Some set of icons (visual-floating in space, not 16x16 BMPs) could represent the very concept of "LOOP", "OPENING A PORT"(data stream), with virtual pipes show these data connections - many pipes begins to show the complexity, and also perhaps starts to show the excessive redundancies.  It's how I see the code in my head, and I wish others could SEE that this program:  it's a complex factory of manipulating bits.   And I've coded long enough to know how good SDKs just "die" as certain key programmers retire.  Code syntax is one thing, but a "worth money" programmer has invested in being proficient in key libraries to get stuff done.  But when the tribal knowledge of that in-house library evaporates, yikes.   It's daunting to inherit a 30 year old Ball-of-FORTRAN, but if the equations are still valid, what's the saying "don't throw the baby out with the bathwater"?    But if all that logic could be presented in a standard set of virtualized icons - my virtual "Software Clockwork", maybe it becomes more approachable to future generations.   Maybe.  But perhaps just like ancient Monks - translating ancient text for centuries is just the way of things have to be for awhile.   

 

I'm not saying Latin/Pure Assembler is The Way, but I'm just saying we're struggling to move beyond High-Level Languages, to (more) cleanly abstract out Intent vs Efficient Clockwork (optimized opcodes) to invoke that intent.  Speaking of optimizers, yes they are quite magical.  But my mind is more about: how to make existing source more approachable to the-next-generation of caretakers.    I can see a Programmers Keyboard, with our standard symbols - or however, to gesture up a FOR-LOOP, it's gonna manipulate 3-data cubes, and one of those cubes it going to get sent thru this pipe to a database.... Stuff like that:  a Data Cube just being a visual virtualization of a STRUCT, but in that virtualization you can immediately see how it is memory-aligned, etc.  (the corner of the Data Cube is some etched symbol indicating the platform -- immediately, not fiddling around with #define target settings).

 

 

 

Edited by voidstar
Link to comment
Share on other sites

  • 4 weeks later...

I came to this topic/thread after searching for "Python".

I was one of those kids who first learned BASIC and then 6502 assembly on the C64 and then later studied computer science.
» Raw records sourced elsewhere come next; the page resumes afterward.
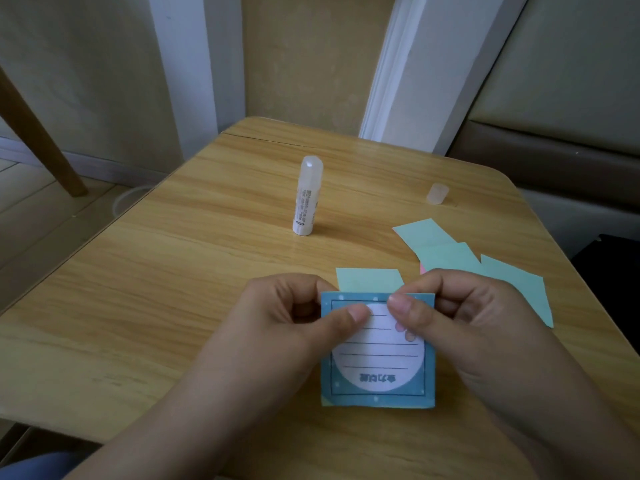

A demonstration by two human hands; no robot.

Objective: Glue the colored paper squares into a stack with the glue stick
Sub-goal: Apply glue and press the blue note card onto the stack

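Now 2 hands pinching blue square (pixel 377 375)

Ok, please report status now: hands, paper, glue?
Left hand and right hand both pinching blue printed square. Glue stick upright, uncapped, untouched. Nothing in the way.

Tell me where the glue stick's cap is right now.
In the head view the cap lies on its side near the table's far right edge, apart from the upright glue stick to its left and beyond the loose green paper squares.
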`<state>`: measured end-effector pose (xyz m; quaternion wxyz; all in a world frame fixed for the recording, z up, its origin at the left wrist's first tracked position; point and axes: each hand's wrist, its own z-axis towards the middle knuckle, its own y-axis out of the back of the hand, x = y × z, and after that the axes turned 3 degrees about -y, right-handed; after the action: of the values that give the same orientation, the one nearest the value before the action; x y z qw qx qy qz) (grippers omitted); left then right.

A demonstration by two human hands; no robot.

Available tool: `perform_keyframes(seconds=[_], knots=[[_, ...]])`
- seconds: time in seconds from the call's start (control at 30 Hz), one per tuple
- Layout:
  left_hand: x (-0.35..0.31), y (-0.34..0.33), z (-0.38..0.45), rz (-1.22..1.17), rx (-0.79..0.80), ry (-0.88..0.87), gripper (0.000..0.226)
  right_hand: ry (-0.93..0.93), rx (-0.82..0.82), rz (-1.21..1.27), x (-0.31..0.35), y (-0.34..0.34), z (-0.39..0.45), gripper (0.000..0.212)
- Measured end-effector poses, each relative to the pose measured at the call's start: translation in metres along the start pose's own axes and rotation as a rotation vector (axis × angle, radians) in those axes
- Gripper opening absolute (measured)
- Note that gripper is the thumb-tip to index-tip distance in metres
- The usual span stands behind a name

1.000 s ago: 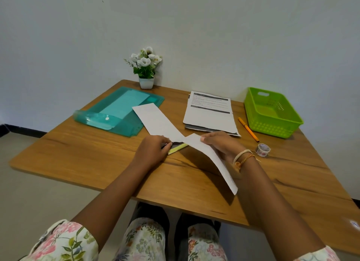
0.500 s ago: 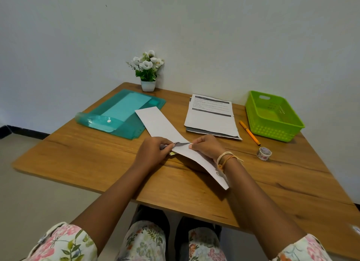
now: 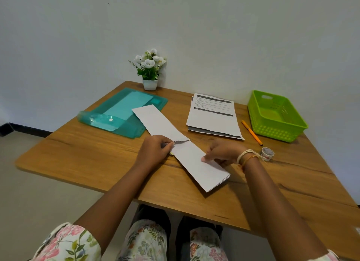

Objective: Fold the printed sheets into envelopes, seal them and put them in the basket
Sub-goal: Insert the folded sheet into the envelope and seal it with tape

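The left hand (image 3: 155,150) pinches the long folded sheet (image 3: 181,149) at its middle, thumb and fingertips closed on the edge of the paper where a small crease lifts. A sliver of something yellow-green (image 3: 172,153) peeks out just under that hand; most of it is hidden, so what it is cannot be told. The right hand (image 3: 224,152) lies on the near half of the sheet, thumb pressing the paper flat, fingers curled around its far edge. The far half of the sheet runs past the left hand onto the corner of a teal folder (image 3: 124,112). Beyond the right hand lies a stack of printed sheets (image 3: 212,118); its print is too small to read. To the right of that hand are an orange pen (image 3: 251,132), a small roll of tape (image 3: 267,154) beside the wrist, and further off the green basket (image 3: 276,128). A potted plant (image 3: 149,70) stands at the wall. The table (image 3: 87,153) runs out of view at the right.
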<state>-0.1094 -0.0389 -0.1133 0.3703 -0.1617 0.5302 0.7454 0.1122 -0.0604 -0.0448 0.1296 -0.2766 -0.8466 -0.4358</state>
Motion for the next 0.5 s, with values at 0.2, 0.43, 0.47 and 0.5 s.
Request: perform_keyframes(seconds=[0.2, 0.43, 0.47, 0.5], knots=[[0.001, 0.000, 0.000, -0.093, -0.002, 0.006, 0.021, 0.053, -0.367, 0.511, 0.009, -0.019, 0.012, 0.014], [0.004, 0.001, 0.002, -0.133, 0.050, 0.025, 0.018, 0.099, -0.538, 0.694, 0.027, -0.051, 0.036, 0.014], [0.004, 0.001, 0.002, -0.128, 0.041, 0.029, 0.018, 0.110, -0.487, 0.698, 0.027, -0.050, 0.036, 0.011], [0.005, 0.001, 0.002, -0.125, 0.026, 0.037, 0.019, 0.118, -0.407, 0.694, 0.027, -0.047, 0.034, 0.008]])
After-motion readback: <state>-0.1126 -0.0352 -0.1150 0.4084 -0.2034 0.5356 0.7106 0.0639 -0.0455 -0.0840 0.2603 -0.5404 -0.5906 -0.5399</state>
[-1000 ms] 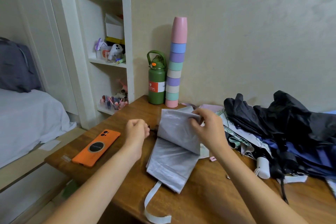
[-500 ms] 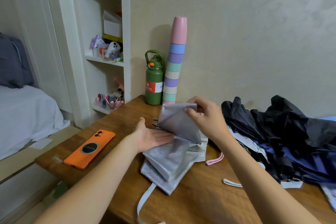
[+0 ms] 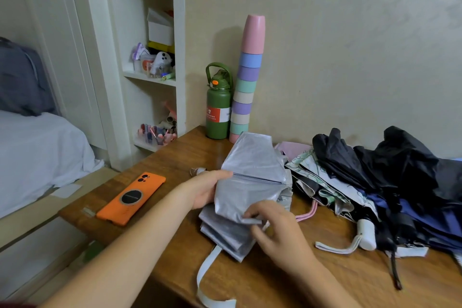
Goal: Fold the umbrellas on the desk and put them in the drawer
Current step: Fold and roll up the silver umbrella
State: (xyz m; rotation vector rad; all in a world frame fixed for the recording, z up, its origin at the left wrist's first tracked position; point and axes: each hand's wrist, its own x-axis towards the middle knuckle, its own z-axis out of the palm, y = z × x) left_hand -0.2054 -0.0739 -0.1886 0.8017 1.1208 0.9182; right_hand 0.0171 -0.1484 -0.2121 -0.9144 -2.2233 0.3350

That is just not a thing anymore. The X16 has the potential to remedy that, at least on some modest scale.

However, I think the BASIC / assembly combo is less than helpful. Both of those do help you learn to understand the machine, but they don't teach you good programming, or something you can use elsewhere.

So what I've been thinking about: what about coming up with a subset of Python that replicates the BASIC 2.0 functionality? Python is interpreted and thus gives you instant results just like BASIC. It doesn't use annoying syntax rules like { } ; you see in other common languages, but it does do away with BASIC's GOTO statement and all the bad habits that creates.

It would need to be a subset of the Python language to fit on an 8-bit system, but also because that way, the language is small/simple enough to understand quickly so you can read and understand other people's code. But when you reach that level, you've also made a good start learning "real" Python.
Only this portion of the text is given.